Dans une lettre adressée à l’ambassadrice américaine en Haïti Michel J. Sison, la députée démocrate, membre du Black Caucus l’invite à utiliser son expérience diplomatique et son son influence auprès du gouvernement haïtien pour s’opposer à des élections dans les conditions prévues. “ Pourtant au milieu du chaos et de cette violence, le gouvernement haïtien dirigé par le président Jovenel Moise lance des élections déjà perçues comme illégitimes et inconstitutionnels », écrit-elle.
Elle rappelle au représentant du gouvernement américain en Haïti que la constitution haïtienne prévoit la façon de former un CEP. Il doit être composé de 9 membres représentant différents secteurs de la société haïtienne à savoir les églises catholiques et protestantes, les organisations de droits de l’homme, l’université et le secteur privé. Tous ces secteurs ont boudé l’invitation du pouvoir à y participer. Elle rappelle aussi que lorsque les membres du CEP passé devaient démissionner ils avaient clairement appelé le pouvoir à entamer un dialogue en vue d’un large accord autour des élections.

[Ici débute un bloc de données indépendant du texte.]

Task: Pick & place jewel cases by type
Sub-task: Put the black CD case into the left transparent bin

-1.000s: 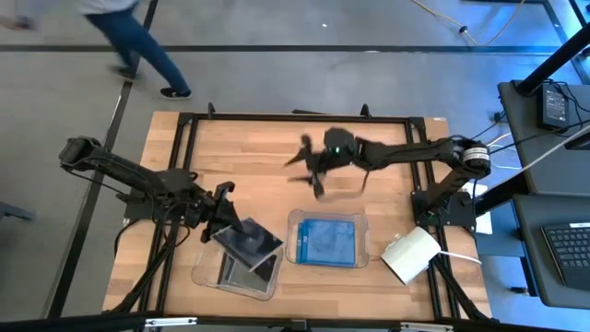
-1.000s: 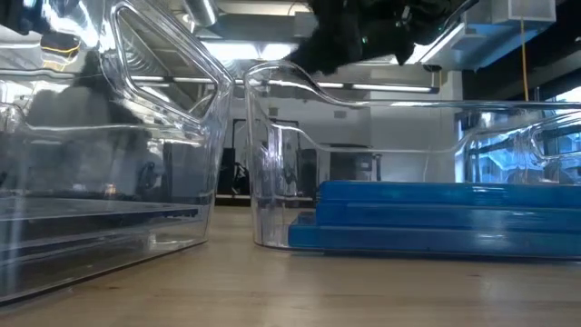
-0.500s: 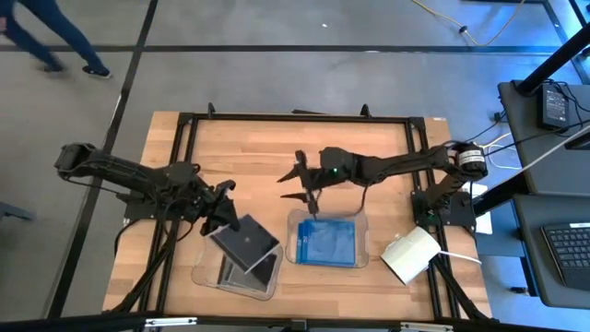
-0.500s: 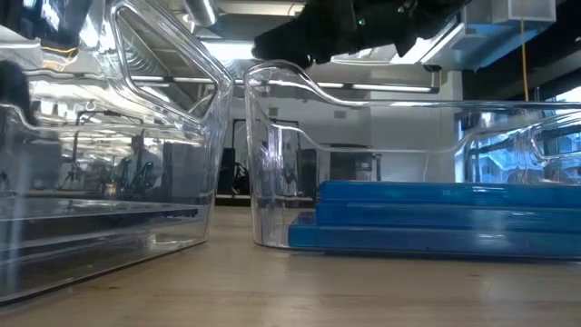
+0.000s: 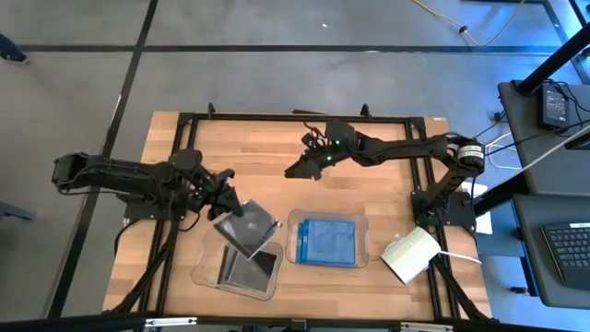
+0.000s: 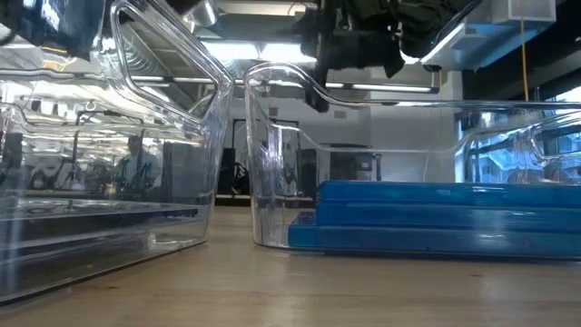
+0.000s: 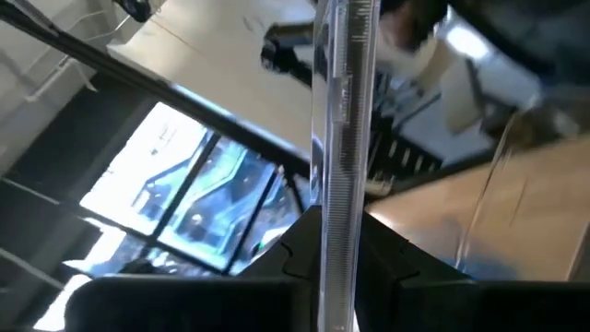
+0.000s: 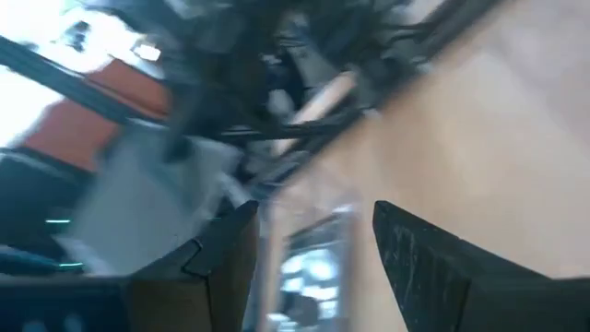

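Since a moment ago the right gripper (image 5: 297, 171) has pulled back from over the blue tray and now hangs above bare wood at the middle of the table, its fingers spread with nothing between them, while the person who was walking past the far end has all but left the overhead view. Over on the other side the left gripper (image 5: 224, 210) is clenched on a dark jewel case (image 5: 248, 227), holding it tilted up on edge above the left clear tray (image 5: 205, 273); from its wrist camera the case (image 7: 343, 138) shows as a thin clear edge rising straight between the fingers (image 7: 297, 263). Two more dark cases (image 5: 251, 270) lie flat in that tray. Just beside it sits the right clear tray (image 5: 361, 221) with the blue jewel cases (image 5: 326, 242) stacked flat inside, seen from table height as a neat blue stack (image 6: 436, 213). The tabletop (image 5: 249, 152) is pale wood planks inside a black metal frame, standing on a grey floor crossed by dark lines. A white box (image 5: 409, 254) rests at the table's right edge, with cables trailing off toward a desk carrying a keyboard (image 5: 566, 251)
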`<state>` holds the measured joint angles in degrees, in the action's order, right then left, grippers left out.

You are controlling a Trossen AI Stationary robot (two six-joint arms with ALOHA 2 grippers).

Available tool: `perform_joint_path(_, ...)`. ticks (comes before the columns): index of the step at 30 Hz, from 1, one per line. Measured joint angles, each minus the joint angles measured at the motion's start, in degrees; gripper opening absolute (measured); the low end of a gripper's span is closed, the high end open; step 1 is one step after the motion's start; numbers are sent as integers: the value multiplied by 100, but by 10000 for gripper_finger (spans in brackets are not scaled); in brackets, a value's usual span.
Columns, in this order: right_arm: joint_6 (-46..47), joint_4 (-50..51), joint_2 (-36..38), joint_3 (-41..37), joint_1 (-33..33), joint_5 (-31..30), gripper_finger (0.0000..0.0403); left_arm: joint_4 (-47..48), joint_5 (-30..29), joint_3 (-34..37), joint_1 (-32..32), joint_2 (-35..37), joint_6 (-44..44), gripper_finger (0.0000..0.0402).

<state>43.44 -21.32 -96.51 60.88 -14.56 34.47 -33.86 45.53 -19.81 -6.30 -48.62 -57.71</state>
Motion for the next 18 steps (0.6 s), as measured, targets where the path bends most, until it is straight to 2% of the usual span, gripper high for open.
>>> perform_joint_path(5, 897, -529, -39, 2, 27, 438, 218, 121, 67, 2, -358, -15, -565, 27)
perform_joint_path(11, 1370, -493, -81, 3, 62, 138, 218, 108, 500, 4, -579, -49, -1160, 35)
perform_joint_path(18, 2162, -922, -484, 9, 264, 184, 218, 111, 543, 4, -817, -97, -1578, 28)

Maxime Waters attire l’attention sur le fait que le président haïtien ait décidé de manière unilatérale de former et d’installer un CEP inconstitutionnel et dont la prestation de serment n’a pas été acceptée par la la Cour de Cassation, la plus haute instance judiciaire en Haïti. Selon la congresswoman, la démarche du pouvoir est d’autant plus inquiétante qu’il a donné mandat au CEP déjà contesté, la mission d’organiser un référendum pour changer la constitution, une attitude qui rappelle étrangement le dictateur Papa Doc, dit-elle, à Michèle J. Sison considéré comme le plus grand soutien de Jovenel Moise.

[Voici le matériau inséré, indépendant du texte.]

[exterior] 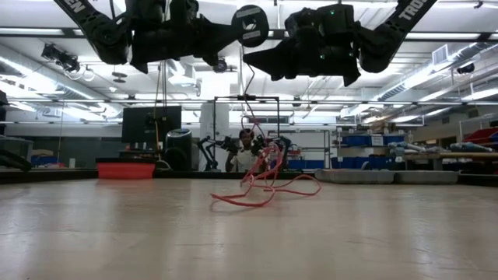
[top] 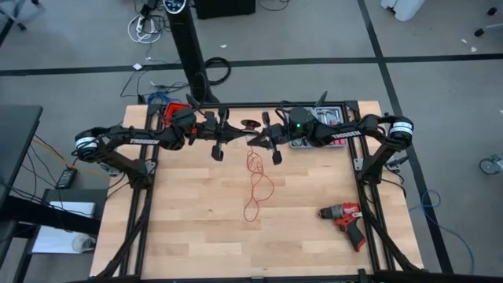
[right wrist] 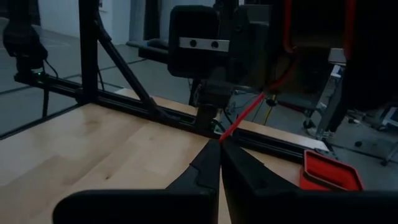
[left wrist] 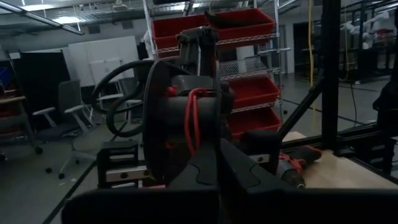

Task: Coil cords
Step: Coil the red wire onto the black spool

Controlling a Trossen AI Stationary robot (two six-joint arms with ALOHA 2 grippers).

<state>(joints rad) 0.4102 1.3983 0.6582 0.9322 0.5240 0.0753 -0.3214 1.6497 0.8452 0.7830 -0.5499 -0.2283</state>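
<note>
— Above the table's far middle, what do the grippers hold?
— Left gripper [top: 218, 149] is closed on a spool [top: 251, 124]; right gripper [right wrist: 219, 144] pinches the red cord [top: 255, 185], which trails in loops onto the table [top: 189, 228].

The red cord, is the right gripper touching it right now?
Touching. The right wrist view shows the red cord running straight into the closed fingertips of the right gripper.
</note>
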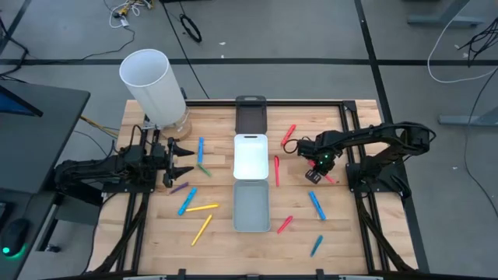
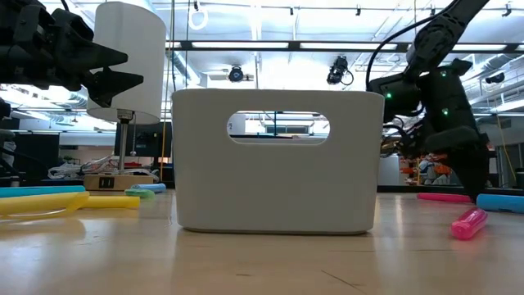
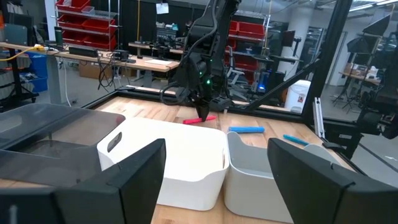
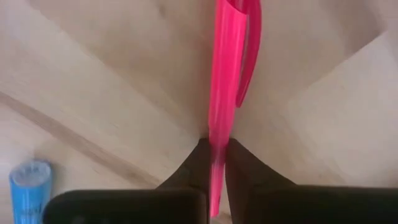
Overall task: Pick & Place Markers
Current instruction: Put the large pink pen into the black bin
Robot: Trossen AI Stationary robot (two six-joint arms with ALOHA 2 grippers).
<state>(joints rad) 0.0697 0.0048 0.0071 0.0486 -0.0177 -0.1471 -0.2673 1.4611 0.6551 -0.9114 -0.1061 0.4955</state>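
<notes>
Several markers lie flat on the wooden table: blue (image 1: 201, 148), green (image 1: 204, 169), purple (image 1: 179, 188) and yellow (image 1: 201, 208) ones left of the trays, and red (image 1: 276, 169) and blue (image 1: 316, 204) ones right of them. My right gripper (image 1: 315, 173) is right of the white tray (image 1: 250, 155), pointing down and shut on a pink-red marker (image 4: 227, 74). My left gripper (image 1: 185, 158) is open and empty above the table, left of the trays; it also shows in the low view (image 2: 119, 70). My right gripper pinches the pink-red marker between its two fingertips (image 4: 193, 168), on the barrel toward one end (image 4: 216, 146). The fingers come from above and lie across the marker. The rest of the marker reaches away from the fingers, close along the wood; I cannot tell whether it is lifted.
A black tray (image 1: 250, 117), the white tray and a grey tray (image 1: 251, 204) stand in a row down the table's middle. A tall white cylinder (image 1: 152, 82) stands at the far left corner. More markers lie near the front: yellow (image 1: 202, 228), red (image 1: 285, 225), blue (image 1: 317, 245).
</notes>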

Maxime Waters a d’un autre côté fait état des déclarations du Monseigneur Pierre André Dumas qui avait dénoncé un membre de l’actuel gouvernement l’accusant d’avoir tenté de le corrompre en lui proposant un poste de ambassadeur à Vatican moyennant la désignation par l’Eglise Catholique d’un représentant au Conseil Électoral Provisoire.

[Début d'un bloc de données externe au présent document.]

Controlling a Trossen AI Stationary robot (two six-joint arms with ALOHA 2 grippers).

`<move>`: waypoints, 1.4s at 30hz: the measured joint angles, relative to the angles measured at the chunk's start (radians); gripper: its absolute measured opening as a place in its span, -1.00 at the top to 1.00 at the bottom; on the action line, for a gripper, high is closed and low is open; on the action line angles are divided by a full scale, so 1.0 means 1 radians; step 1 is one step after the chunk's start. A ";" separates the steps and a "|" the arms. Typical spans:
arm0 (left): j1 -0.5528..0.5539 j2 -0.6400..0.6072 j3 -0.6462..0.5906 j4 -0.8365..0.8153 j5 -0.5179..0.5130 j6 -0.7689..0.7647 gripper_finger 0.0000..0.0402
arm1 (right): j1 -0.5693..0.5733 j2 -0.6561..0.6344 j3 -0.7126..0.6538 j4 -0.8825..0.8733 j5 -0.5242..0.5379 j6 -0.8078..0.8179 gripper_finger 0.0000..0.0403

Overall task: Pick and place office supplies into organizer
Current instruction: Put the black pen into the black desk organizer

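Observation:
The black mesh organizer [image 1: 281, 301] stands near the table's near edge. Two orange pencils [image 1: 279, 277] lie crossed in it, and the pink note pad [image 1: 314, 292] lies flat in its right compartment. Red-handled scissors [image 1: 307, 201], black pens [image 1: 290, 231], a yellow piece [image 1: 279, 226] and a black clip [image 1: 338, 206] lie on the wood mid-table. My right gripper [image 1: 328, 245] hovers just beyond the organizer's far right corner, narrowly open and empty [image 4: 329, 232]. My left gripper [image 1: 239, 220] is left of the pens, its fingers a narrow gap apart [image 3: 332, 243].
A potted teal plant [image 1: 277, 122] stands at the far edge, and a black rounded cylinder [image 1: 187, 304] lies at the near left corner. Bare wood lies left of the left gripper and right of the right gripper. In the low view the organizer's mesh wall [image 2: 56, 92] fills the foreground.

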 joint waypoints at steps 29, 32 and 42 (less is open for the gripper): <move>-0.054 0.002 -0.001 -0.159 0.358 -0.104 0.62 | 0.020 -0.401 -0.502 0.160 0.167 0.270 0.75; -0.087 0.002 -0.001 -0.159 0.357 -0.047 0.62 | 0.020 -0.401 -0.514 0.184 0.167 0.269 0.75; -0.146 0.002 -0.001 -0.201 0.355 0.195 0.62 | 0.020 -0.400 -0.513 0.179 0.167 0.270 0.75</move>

La violence qui prend ses droits dans le pays est aussi abordée par la députée démocrate qui, en mai dernier, avait envoyé une première correspondance dans laquelle elle avait exigé l’arrestation du chef de gang Jimmy Chérisier alias Babecue. Elle s’étonne que le gouvernement ne parvienne toujours pas à arrêter l’ex policier en dépit de son implication dans plusieurs massacres documentés par les organisations de droits de l’homme tels le RRNDH, le Human Rights et la DCPJ, dénonçant au passage les cas d’assassinats de Me Monferrier Dorval, de l’homme d’affaire Michel Saieh et du travailleur de presse Frantz Adrien Bony.
Elle a aussi dénoncé l’implication des forces de l’ordre dans plusieurs exactions sur la population et l’utilisation de la force excessive contre des manifestations populaires.